Относительно недостачи в числе крепостных, утвержденных за мной указом, я могла бы жаловаться Сенату, и он вознаградил бы меня, нисколько не беспокоя императрицу, но я рассудила об этом. В продолжение первых двух дет я употребила весь капитал, каким только могла располагать, на улучшение своего нового поместья.
Но возвращаюсь к прерванному своему рассказу. Маршал двора сообщил мне, что я могу посещать домашние концерты Екатерины, на которых никто, даже статс-дамы, не могли присутствовать без разрешения государыни. Я упоминаю об этом как об особом расположении ко мне Екатерины в ту пору, стоившем мне нескольких врагов и возбудившем против меня придворную зависть, хотя состояние мое было далеко незавидное.

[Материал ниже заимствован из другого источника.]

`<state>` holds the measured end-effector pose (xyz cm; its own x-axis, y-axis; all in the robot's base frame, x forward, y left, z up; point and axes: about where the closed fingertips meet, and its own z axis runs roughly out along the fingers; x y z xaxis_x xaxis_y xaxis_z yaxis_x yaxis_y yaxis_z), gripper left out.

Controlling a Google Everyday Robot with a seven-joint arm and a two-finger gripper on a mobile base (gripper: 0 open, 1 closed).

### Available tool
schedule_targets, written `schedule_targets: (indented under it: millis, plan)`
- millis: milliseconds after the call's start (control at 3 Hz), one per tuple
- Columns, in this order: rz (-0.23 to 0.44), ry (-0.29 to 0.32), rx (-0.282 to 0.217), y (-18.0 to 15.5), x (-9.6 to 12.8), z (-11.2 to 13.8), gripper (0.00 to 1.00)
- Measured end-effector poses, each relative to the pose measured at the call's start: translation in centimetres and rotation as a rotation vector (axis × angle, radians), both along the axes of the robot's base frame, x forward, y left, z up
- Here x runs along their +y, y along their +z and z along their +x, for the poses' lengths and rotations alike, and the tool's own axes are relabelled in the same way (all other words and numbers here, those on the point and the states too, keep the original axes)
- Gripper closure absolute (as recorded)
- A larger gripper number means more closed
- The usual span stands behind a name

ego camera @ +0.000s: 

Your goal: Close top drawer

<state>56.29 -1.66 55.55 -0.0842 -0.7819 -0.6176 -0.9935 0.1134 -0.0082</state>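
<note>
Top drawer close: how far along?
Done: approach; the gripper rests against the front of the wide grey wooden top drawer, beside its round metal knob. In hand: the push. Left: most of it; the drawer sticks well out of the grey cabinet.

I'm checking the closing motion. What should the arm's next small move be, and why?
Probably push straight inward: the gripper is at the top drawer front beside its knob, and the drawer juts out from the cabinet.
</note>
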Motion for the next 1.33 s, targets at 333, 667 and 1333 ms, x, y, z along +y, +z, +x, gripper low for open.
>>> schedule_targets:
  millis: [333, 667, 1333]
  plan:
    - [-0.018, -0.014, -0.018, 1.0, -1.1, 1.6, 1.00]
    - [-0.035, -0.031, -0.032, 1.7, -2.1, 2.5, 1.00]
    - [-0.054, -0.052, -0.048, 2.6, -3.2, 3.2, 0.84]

В первый же вечер я отправилась на эти концерты. Едва вошла в комнату, как императрица обратилась ко мне с вопросом: «Почему же, княгиня, вы одни?». Я не совсем поняла ее, но она тотчас же добавила: «Почему вы без детей? Мне очень жалко, что вы за отсутствием их будете здесь не в своей тарелке».
Поняв смысл этого замечания, я сердечно поблагодарила ее за внимание.

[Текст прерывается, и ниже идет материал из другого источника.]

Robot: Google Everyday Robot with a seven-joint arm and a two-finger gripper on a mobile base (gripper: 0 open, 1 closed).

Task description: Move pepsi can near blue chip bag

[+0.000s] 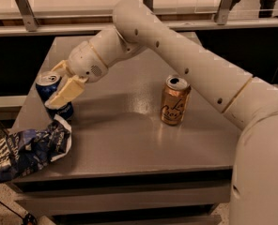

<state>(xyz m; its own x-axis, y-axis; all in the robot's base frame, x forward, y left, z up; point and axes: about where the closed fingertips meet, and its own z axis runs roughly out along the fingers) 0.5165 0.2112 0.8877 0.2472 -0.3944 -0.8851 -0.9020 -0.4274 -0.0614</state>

У меня не было в Петербурге дома. Чтобы избежать лишних расходов на наем квартиры и сберечь что-нибудь для своего сына, я продолжала жить на даче до глубокой осени. Однажды императрица спросила, неужели я живу до сих пор за городом. Я отвечала утвердительно. Она заметила, что жить в такую позднюю осень и притом в холодном доме, недавно затопленном водой, очень опасно для моего здоровья. «Потому что, — прибавила она, — ваша дача — чистое болото, очень опасное для развития ревматизма. Поэтому я очень желала бы купить дом герцогини Курляндской, весьма удобное для вас помещение, если бы только я не была убеждена, что ваш собственный выбор будет лучше моего. Потрудитесь, пожалуйста, заглянуть; если он понравится вам, я дарю его в вашу собственность».